L’enfant dans la Tamise
Belfond, 2015
Cœurs sensibles, ne vous abstenez pas de lire L’enfant dans la Tamise, ce serait trop dommage de vous priver de ce livre magnifique. Mais sachez à quoi vous vous exposerez. Ce documentaire vous précipitera dans les horreurs de meurtres rituels d’enfants au cœur du Londres d’aujourd’hui. Ce n’est pas sans nausées que j’ai lu ce livre douloureux.
Richard Hoskins est professeur. Il enseignait les religions africaines à l’université de Bath, en 2002, lorsqu’il a été contacté pour la première fois par Scotland Yard pour aider la police à élucider un meurtre atroce, celui d’un enfant retrouvé dans la Tamise, sans tête et démembré. Un torse. Ce jour-là, la vie du tranquille universitaire bascule. D’enseignant, il devient expert en criminologie spécialisé dans les actes de torture et les assassinats perpétrés sur des enfants au nom de religions africaines. Hélas, la Grande Bretagne a besoin de tels experts.
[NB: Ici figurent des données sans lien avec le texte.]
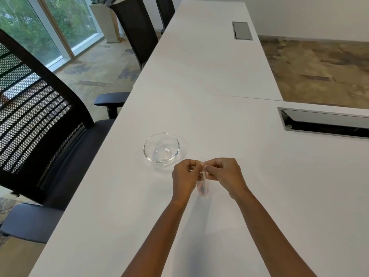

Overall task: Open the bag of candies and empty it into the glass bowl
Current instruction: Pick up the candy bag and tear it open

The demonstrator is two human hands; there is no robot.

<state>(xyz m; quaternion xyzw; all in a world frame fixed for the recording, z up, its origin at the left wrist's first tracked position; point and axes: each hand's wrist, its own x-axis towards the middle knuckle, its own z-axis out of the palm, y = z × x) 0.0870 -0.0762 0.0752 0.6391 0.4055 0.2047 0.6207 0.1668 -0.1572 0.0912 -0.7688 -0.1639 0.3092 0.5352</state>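
Observation:
A small clear plastic bag of candies (203, 186) hangs edge-on between my two hands, just above the white table; reddish candies show blurred at its bottom. My left hand (184, 177) pinches the bag's top from the left and my right hand (224, 173) pinches it from the right. Whether the top is open I cannot tell. The glass bowl (161, 148) stands empty on the table just beyond and to the left of my hands.
The long white table (199, 76) runs away from me, with a cable hatch (323, 124) at the right and another (242, 30) farther back. Black mesh office chairs (46, 120) line the table's left edge.

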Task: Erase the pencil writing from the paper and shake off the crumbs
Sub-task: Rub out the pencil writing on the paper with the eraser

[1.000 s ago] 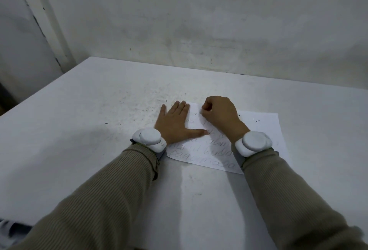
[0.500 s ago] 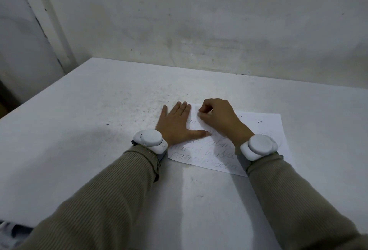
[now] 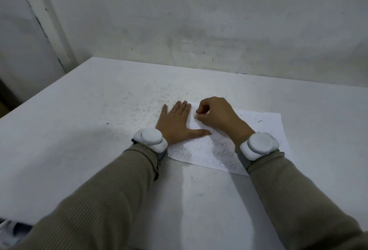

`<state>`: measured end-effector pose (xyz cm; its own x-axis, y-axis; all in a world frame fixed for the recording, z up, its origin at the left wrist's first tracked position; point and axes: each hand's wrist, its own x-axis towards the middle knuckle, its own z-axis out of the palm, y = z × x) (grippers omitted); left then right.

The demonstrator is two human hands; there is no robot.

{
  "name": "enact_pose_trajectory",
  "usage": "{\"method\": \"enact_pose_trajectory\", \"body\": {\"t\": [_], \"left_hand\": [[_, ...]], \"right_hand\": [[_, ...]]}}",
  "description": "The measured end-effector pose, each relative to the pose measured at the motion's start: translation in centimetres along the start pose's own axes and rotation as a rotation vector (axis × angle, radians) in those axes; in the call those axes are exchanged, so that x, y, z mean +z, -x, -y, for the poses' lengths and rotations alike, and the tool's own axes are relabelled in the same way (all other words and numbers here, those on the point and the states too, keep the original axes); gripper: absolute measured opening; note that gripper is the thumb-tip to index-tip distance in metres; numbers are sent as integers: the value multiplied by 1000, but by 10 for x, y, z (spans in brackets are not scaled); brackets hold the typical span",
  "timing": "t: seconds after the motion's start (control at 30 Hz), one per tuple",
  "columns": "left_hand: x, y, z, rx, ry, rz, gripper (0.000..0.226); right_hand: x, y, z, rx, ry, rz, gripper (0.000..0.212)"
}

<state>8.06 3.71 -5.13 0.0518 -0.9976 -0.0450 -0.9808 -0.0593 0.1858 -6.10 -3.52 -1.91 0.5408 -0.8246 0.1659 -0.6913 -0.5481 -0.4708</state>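
- Nearest, two ribbed olive sleeves (image 3: pixel 103 200) reach onto the white table (image 3: pixel 79 130), each wrist wearing a rounded white band (image 3: pixel 149 139)
- The paper (image 3: pixel 264 128) lies flat on the table just beyond the wrists, slightly askew; lines of pencil writing (image 3: pixel 203 150) fill its near left part
- The left hand (image 3: pixel 177 124) rests flat across the sheet's left edge, fingers straight and close together, thumb spread out over the page, pinning it down
- The right hand (image 3: pixel 217 118) is over the upper left of the sheet, fingers curled and tips bunched against the thumb, pinching what I take for a small eraser, hidden by the fingertips
- A single thin sheet like this is light and limp and probably creases or tears if rubbed unsupported, so short strokes away from the flat palm seem safest
- For shaking, opposite edges look like the places to hold, lightly, so the page stays taut without crumpling
- Further off, dark specks (image 3: pixel 258 120) dot the far right corner, and a grubby wall (image 3: pixel 199 20) closes the view
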Motion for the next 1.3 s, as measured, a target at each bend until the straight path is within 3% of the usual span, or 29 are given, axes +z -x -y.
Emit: {"method": "enact_pose_trajectory", "body": {"t": [0.17,0.33,0.53,0.73,0.9,1.1,1.3], "left_hand": [[1,-1,1,-2,1,8,135],[0,-1,0,0,4,-1,128],[1,0,0,-4,-11,0,124],[-1,0,-2,-1,-3,-1,118],[-1,1,-2,-8,13,9,124],[-2,2,-2,-2,-3,4,118],[0,1,-2,-2,4,1,126]], "right_hand": [[4,-7,5,54,111,-124,11],[0,-1,4,-20,30,10,4],[6,-8,7,36,130,-123,11],[5,1,8,-19,-18,11,5],[9,-8,10,41,119,-95,8],[4,-2,3,-19,16,-9,6],[10,-8,7,52,87,-119,9]]}}
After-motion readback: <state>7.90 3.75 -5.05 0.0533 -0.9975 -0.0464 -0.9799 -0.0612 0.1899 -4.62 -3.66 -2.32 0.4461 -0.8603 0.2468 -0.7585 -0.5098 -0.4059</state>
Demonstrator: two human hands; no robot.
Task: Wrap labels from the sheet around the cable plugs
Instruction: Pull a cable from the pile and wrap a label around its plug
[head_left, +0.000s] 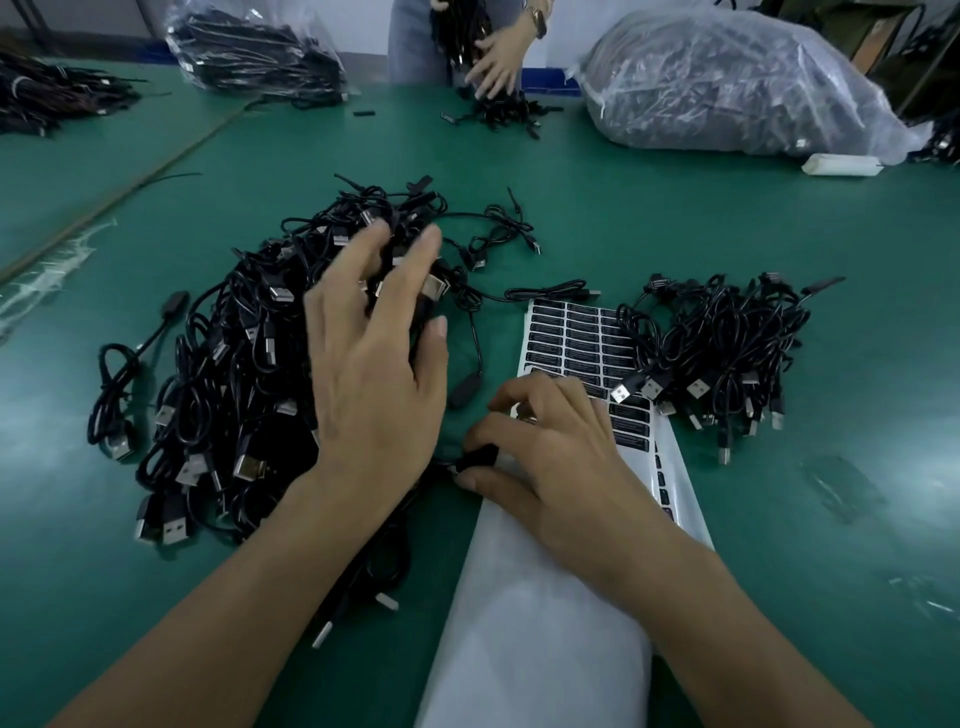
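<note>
Labels (566, 338) — black rectangles in rows on a white sheet (530, 597) — lie on the green counter (571, 218) between two heaps of black cables. The right grip (550, 457) rests over the sheet, fingers curled, pinching a black plug (480, 457) at the sheet's left edge. The left grip (374, 358) is released — fingers spread over the bigger heap (223, 364). The smaller heap (727, 353) overlaps the sheet's right side.

Showing a bare left hand (379, 374) and a bare right hand (550, 457), both with slim fingers (353, 260) and short nails. Continuing into a bare left forearm (234, 613) and a bare right forearm (727, 623), uncovered to the lower edge.
</note>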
La plume de l’auteur est tellement fluide qu’à de nombreuses reprises, je me suis surprise, moi qui en général n’aime pas les polars, à croire que j’en avais un entre les mains, et un bon, en plus. Quelle ironie… Et lorsque l’horreur des évènements, la profusion des détails légistes et la narration bibliographique m’ont ramenée à la triste réalité, loin d’interrompre ma lecture pour respirer comme j’aurais pu si le livre avait été trop académique, je n’ai eu de cesse de la poursuivre pour voir les salauds arrêtés et les enfants sauvés.
Ouf…
Richard Hoskins témoigne dans ce documentaire avec un courage exemplaire. Dans l’objectif de dénoncer la radicalisation des églises chrétiennes en Afrique de l’Ouest et la perversion de leurs branches européennes, il s’oppose à des sectes richissimes. La médiatisation des affaires criminelles, à laquelle il a pris une large part, devrait certes ouvrir les yeux des immigrés en provenance d’Afrique sur les dérives de leurs gourous, mais le risque d’amalgame est grand. Il ne se prive pas de le dire, d’ailleurs, lors des différents procès où il témoigne, afin que les jurés ne tombent pas dans le piège.
Amalgame ? Ne pas confondre les religions et leur radicalisation. Les évènements relatés dans L’enfant dans la Tamise se passent à Londres et aujourd’hui. Des actes perpétrés au nom de rituels religieux, mais qui n’ont plus rien de religieux. La chrétienne Afrique de l’Ouest, si chère au cœur de Richard Hoskins, ne doit pas souffrir de la barbarie menée par des mouvements extrémistes. Un message facile à transposer à d’autres amalgames, en ces périodes incertaines, n’est-ce pas ?
J’ai lu L’enfant dans la Tamise dans le cadre du Grand prix des lectrices ELLE 2016 et remercie profondément les organisateurs du prix de m’avoir permis de découvrir ce documentaire bouleversant.